Segment Start: Source data

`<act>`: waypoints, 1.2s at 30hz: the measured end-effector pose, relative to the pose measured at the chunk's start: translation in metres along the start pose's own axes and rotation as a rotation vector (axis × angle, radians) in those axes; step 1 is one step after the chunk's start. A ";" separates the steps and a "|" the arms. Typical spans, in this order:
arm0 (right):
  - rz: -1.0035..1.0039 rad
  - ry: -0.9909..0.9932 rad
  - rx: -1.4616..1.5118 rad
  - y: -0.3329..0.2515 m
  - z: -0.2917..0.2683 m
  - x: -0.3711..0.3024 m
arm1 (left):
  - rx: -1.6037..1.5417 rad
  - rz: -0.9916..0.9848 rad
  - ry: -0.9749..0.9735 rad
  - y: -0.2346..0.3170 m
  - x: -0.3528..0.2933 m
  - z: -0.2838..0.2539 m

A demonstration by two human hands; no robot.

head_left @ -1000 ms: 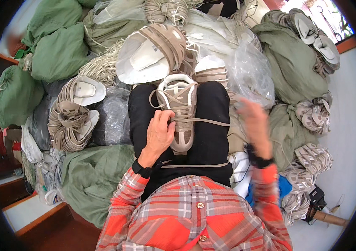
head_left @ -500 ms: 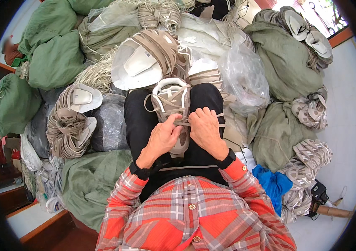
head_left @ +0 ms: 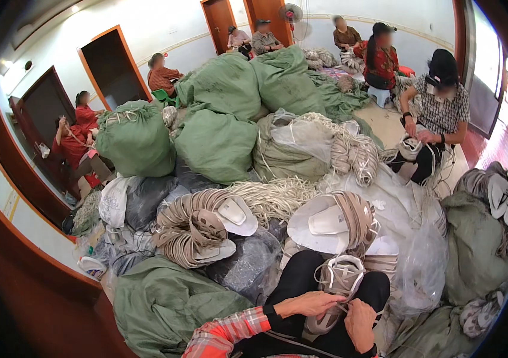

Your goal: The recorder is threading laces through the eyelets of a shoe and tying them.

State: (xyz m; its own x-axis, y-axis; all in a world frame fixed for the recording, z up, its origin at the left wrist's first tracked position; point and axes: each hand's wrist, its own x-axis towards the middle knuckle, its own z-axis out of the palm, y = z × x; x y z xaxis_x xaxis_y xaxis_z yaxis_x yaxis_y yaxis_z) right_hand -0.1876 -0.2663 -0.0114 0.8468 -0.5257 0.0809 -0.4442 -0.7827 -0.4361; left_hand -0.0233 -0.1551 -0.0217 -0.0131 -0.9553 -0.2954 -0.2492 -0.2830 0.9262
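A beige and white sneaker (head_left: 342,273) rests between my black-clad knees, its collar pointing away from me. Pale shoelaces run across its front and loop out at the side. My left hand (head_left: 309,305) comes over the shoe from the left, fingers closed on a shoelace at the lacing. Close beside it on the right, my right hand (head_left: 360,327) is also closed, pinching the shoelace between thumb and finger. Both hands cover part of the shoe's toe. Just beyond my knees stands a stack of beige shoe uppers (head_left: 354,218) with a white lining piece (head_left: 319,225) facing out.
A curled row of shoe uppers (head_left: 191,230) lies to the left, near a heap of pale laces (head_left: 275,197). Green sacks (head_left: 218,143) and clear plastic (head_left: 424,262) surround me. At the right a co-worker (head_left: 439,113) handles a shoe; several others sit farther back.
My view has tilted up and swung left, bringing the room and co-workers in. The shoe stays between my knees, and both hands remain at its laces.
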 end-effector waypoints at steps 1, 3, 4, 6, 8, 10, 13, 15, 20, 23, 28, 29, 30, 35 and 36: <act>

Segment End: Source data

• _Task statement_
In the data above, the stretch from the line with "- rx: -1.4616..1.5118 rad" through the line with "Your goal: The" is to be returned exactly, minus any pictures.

• _Exercise result_
  - rx: -1.4616..1.5118 rad
  - y: -0.3329..0.2515 m
  - z: -0.2917..0.2683 m
  - x: -0.3711..0.3024 m
arm1 (left):
  - rx: -1.6037..1.5417 rad
  - rz: -0.9916..0.9848 rad
  - ry: -0.9749..0.9735 rad
  - y: -0.2346..0.3170 m
  - x: -0.3528..0.2933 m
  - z: -0.2838..0.2539 m

A demonstration by two human hands; no robot.

head_left @ -1000 ms: 
head_left @ -500 ms: 
head_left @ +0 ms: 

Your goal: The recorder is threading laces through the eyelets of a shoe and tying them.

The answer given here is complete.